PATRICK STILL LIVES (1980) Blu-ray
Director: Mario Landi
Severin Films

PATRICK STILL LIVES, and this time he will kill you via Severin Films' new Blu-ray edition of the sleazy and gory Italian horror cash-in.

Five well-to-do but not-entirely-respectable socialites – politician Lyndon Cough (Franco Silva, SPASMO) and his buxom wife Cheryl (Carmen Russo, THE PORNO KILLERS), scuzzy businessman Suniak (John Benedy, THE DEVIL'S LOVER) and his mistress Stella (Mariangela Giordano, THE SECT), and champion swimmer David Davis (Paolo Giusti, EMANUELLE ON TABOO ISLAND) – receive invitations for a stay at the Herschell Wellness Clinic that they cannot refuse; literally because their host knows incriminating things about their them and threatens to expose them. Lyndon and Cheryl expect to pay off and suspect Suniak to be their blackmailer, while Suniak and Stella are eying them for some whatever influence alcoholic Lyndon may still have (and Stella is eying up virile David for something else entirely). The clinic's proprietor Dr. Herschell (Sacha Pitoeff, INFERNO) has discovered that one of them was responsible for the careless accident that landed his son Patrick (Gianni Dei, SEX OF THE WITCH) in a coma, and he has been harnessing his son's telekinetic abilities so that he may wreak vengeance upon all of them; that is, when the boy is not using his powers to molest nurse Lydia (Andrea Belfiore, BLUE TANGO).

While the Australian telekinetic horror film PATRICK owed a debt to Alfred Hitchcock, particularly PSYCHO – with its director Richard Franklin hired by Universal to helm PSYCHO II – this Italian cash-in owes a bit of something to Cornell Woolrich via Umberto Lenzi's giallo SEVEN BLOOD-STAINED ORCHIDS with its story of vengeance taken upon a number of people in the absence of the knowledge of the true guilty party. Shot at Villa Parisi where producer Gabriele Cristiani and director Andrea Bianchi later helmed BURIAL GROUND (also with Giordano), PATRICK STILL LIVES looks a bit slicker even though the budget was probably just as low. Like director Mario Landi's GIALLO IN VENEZIA for Cristiani, the film's sleaze content is higher and actually quite grueling in its most tasteless setpiece while otherwise just being unpleasant. The women are voluptuous – including Anna Veneziano as a maid who rebuffs David's flirtations in favor of some implied bestiality with the villa's German Shepherds – but they are all pretty much as sexually-frustrated as Patrick since Landi spends the time between death scenes with some tiresome dramatics that fail to create suspense since we already know the who and why of the supernatural events. The score is credited to Berto Pisano and shares a couple cues with BURIAL GROUND – those cues dating back from earlier film work – while some others sound like Goblin-esque prog-rock from their non-soundtrack albums of the seventies.

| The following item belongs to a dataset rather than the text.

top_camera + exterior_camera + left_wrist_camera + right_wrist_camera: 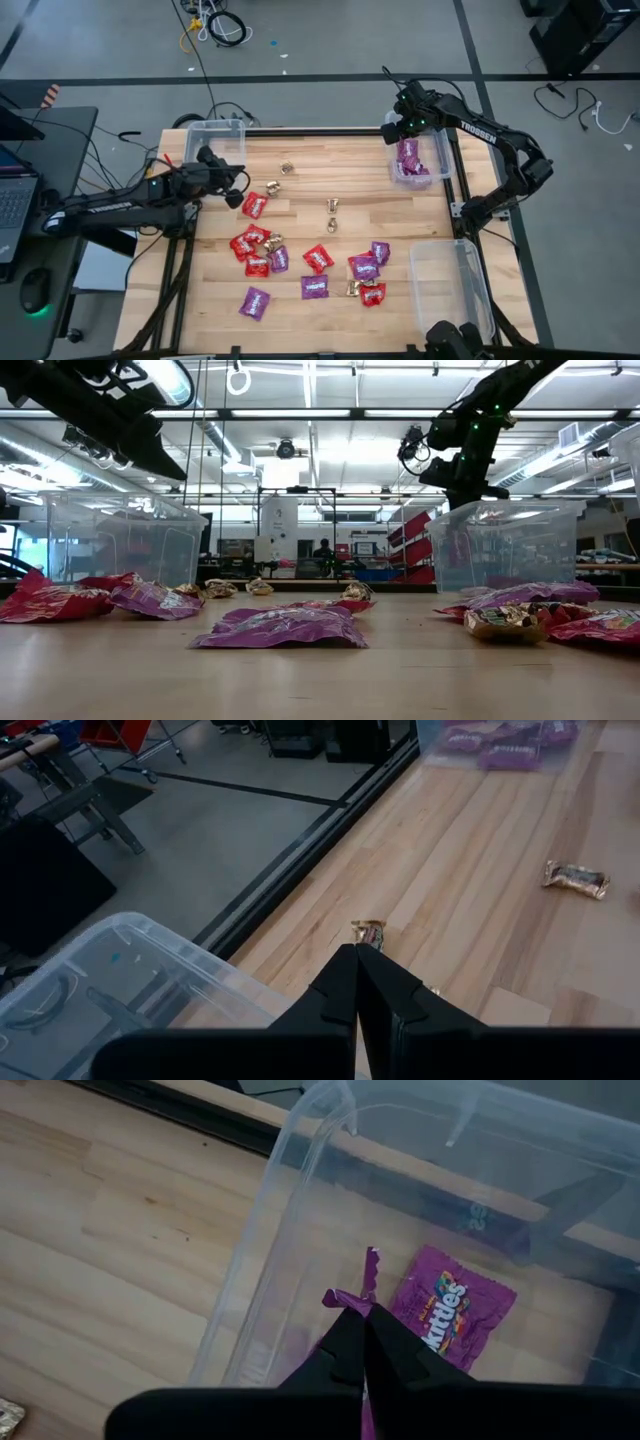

Never dubbed into English and unreleased in the United States until Shriek Show's 2003 DVD editions – uncut and general release versions, the latter trimming Giordano's gory death – PATRICK STILL LIVES comes to Blu-ray from a 2K scan of the original 16mm camera negative. The negative suffered some deterioration resulting in faint stains and flickering throughout but the 1080p24 MPEG-4 AVC 1.66:1 widescreen presentation still looks better than BURIAL GROUND which was also a 16mm production with a damaged negative. Colors are rich and saturated, particularly the blood, optical effects, and primary gels, while the resolution provides enhanced textures in clothing, skin, and the prosthetic make-up effects, the latter never convincing in the first place but more unpleasant here. Blacks and shadows are inconsistent but never as horribly blocky as they were on the Shriek Show DVD. The Italian DTS-HD Master Audio 2.0 mono track is a bit more consistently cleaner with the faint hiss probably part of the original recording and mixing. Optional English subtitles translate the dialogue.

While the Shriek Show disc included interviews with Cristiani, Giordano, and Dei, Severin's Blu-ray only features "C'est la Vie" (11:12), an interview with Dei shot some time before his death this October in which he discusses his beginnings in film as a dancer, bit parts in bigger films, derailing his career as a serious actor by appearing in THE SINS OF MADAME BOVARY with Edwige Fenech – an experience he otherwise enjoyed – his friendship with Cristiani and Giordano which lead to work in GIALLO IN VENICE as well as some non-Cristiani films, and his films for Amasi Damiani (he is bewildered by the popularity of MANHATTAN GIGOLO) including an unreleased film which was supposed to be a comeback effort. He also discusses his latter day singing career which began as a joke but has netted television appearances and multiple albums. The disc also includes the film's theatrical trailer (2:48). The cover is reversible while a limited edition slipcover version was previously available directly from Severin Films. (Eric Cotenas)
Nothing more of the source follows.